Après ses études, le jeune Perdican retourne chez son baron de père pour y épouser sa jeune cousine Camille. Mais les retrouvailles sont pour le moins glaciales : Camille, qui revient du couvent où elle a reçu une éducation pieuse et austère prônant le retrait du monde et le rejet des passions amoureuses, refuse sèchement l'amour de son cousin.

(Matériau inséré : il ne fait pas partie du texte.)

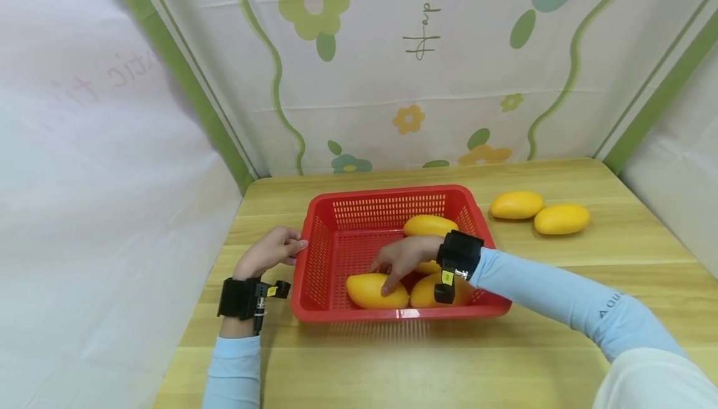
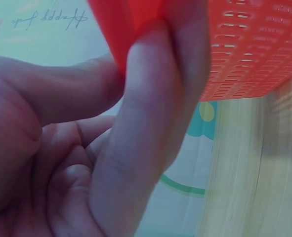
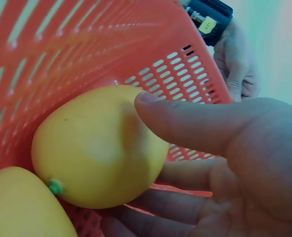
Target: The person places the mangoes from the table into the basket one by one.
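A red plastic basket (image 1: 387, 192) with slotted walls stands on the table. My left hand (image 1: 272, 250) pinches its left rim between thumb and fingers; the left wrist view shows the thumb (image 2: 81, 89) against the red edge. Inside the basket, my right hand (image 1: 401, 259) grips a yellow mango (image 1: 373, 292) at the front left. That mango's green stem end (image 3: 56, 186) shows in the right wrist view, with the thumb on top and fingers along its side. Beside it lies another mango (image 1: 429, 293), partly covered by the wrist camera. A further mango (image 1: 430, 225) rests near the back wall.
Two mangoes (image 1: 516, 204) (image 1: 562, 219) lie close together on the wooden table (image 1: 628, 253), right of the basket. Flower-printed white cloth (image 1: 364, 72) hangs behind the table, with more cloth on both sides. Another mango in the basket is mostly hidden under my right wrist.
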The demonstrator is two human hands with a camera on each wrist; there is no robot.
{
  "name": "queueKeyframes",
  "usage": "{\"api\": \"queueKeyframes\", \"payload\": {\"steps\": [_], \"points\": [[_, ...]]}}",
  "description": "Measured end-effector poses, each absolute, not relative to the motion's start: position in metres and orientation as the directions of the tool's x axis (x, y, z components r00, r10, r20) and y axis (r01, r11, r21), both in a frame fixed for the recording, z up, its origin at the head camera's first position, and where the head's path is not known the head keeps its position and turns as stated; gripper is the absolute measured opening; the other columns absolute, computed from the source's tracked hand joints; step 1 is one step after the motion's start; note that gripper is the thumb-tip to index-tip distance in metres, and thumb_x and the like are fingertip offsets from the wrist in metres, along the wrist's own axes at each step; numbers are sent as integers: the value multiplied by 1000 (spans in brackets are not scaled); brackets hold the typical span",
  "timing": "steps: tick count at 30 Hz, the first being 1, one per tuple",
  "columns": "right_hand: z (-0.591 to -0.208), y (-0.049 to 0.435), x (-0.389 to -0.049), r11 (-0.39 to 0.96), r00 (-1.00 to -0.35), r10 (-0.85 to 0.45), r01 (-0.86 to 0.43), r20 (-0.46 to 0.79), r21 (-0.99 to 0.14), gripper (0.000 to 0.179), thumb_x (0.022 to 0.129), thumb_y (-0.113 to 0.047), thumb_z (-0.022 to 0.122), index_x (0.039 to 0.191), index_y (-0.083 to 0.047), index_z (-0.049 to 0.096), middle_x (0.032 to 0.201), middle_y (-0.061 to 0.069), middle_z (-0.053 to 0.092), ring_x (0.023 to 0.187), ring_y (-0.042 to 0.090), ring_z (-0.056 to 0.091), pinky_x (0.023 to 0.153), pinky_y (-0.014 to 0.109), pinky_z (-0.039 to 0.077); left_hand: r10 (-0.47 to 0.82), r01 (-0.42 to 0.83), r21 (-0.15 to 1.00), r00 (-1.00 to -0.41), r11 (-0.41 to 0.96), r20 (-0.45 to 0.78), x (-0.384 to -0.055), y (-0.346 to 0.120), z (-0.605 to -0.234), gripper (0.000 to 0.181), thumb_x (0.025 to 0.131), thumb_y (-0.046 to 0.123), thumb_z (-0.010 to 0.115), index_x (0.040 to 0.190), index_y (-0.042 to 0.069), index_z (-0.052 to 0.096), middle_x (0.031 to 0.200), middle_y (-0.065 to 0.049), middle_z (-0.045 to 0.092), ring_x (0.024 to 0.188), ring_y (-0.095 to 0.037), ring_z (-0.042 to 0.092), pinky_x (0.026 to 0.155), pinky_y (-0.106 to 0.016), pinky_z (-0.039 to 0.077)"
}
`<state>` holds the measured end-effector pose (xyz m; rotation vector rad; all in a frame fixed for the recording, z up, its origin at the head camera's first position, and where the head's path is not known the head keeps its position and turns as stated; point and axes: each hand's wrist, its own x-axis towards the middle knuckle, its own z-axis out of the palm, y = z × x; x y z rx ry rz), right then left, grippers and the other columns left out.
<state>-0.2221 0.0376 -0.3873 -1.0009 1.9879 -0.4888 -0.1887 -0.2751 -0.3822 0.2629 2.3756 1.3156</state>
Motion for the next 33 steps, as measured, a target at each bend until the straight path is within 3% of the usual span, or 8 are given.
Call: {"api": "queueKeyframes", "payload": {"steps": [4, 13, 19, 27, 33], "points": [[-380, 42, -222, 579, -325, -815, -479, -479, -660, 49, 91, -33, 72, 137, -20, 61, 128, -7, 65, 116, 13, 59, 108, 38, 48, 351, -37, 841, -898, 540, -265, -188, -275, -382, 24, 104, 6, 50, 111, -13, 63, 97, -18, 72, 80, -18, 73, 76, -34, 64], [-367, 57, -218, 594, -377, -802, -428, -463, -681, 53, 95, -30, 69, 142, -11, 55, 140, 5, 60, 129, 24, 56, 111, 43, 47, 356, -30, 840, -898, 541, -261, -188, -275, -381, 24, 104, 6, 50, 111, -13, 63, 96, -18, 73, 80, -18, 73, 76, -35, 64], [-363, 70, -213, 602, -436, -790, -415, -431, -683, 51, 94, -25, 69, 141, -10, 55, 137, 6, 62, 126, 24, 58, 109, 43, 48, 359, -26, 837, -896, 546, -263, -187, -275, -380, 25, 104, 7, 50, 112, -12, 63, 97, -19, 73, 80, -17, 73, 76, -34, 64], [-358, 90, -210, 518, -477, -829, -462, -291, -720, 48, 96, -22, 67, 140, -7, 54, 134, 11, 63, 124, 28, 60, 107, 43, 50, 366, -30, 839, -891, 543, -268, -188, -276, -381, 26, 104, 7, 49, 113, -13, 62, 98, -20, 73, 82, -18, 73, 76, -34, 64], [-350, 108, -212, 471, -537, -818, -423, -205, -774, 49, 96, -20, 67, 141, -7, 53, 137, 14, 60, 125, 34, 59, 107, 44, 50, 364, -36, 840, -891, 541, -272, -188, -276, -380, 26, 104, 7, 49, 113, -13, 62, 97, -20, 73, 81, -17, 73, 76, -35, 64]]}}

Celui-ci, piqué dans sa fierté, séduit alors une jeune bergère, Rosette, la soeur de lait de Camille, provoquant alors l'orgueilleuse jalousie de Camille qui, jusqu'au bout, tentera de contenir ses élans passionnés par crainte de souffrir.
Autour de cette intrigue, se croisent des personnages éminemment sentimentaux (le trio Perdican/Camille/Rosette propose trois attitudes, trois visions de l'amour) dont le langage lyrique, proche de celui des héros de tragédie, est contrebalancé par les propos comiques voire cocasses des personnages secondaires (la baron, Maître Blazius, Maître Bridaine et Dame Puche).
Une tonalité en contraste donc, oscillant entre légèreté et gravité, balançant le spectateur entre rire et pitié, pour une pièce qui reste foncièrement romantique et dont il faut souligner la richesse et la précision du vocabulaire malgré une intrigue assez simple, somme toute, concentrée sur trois jours autour desquels le destin de trois protagonistes bascule.
Restent des répliques savoureuses, notamment dans la scène d'affrontement des deux amoureux (la tirade de Pedrican est la plus célèbre) mais entre jalousie, dépit, indifférence feinte, mensonges et tromperies, l'orgueil des deux cousins aura finalement raison de leur bonheur car... on ne badine pas avec l'amour.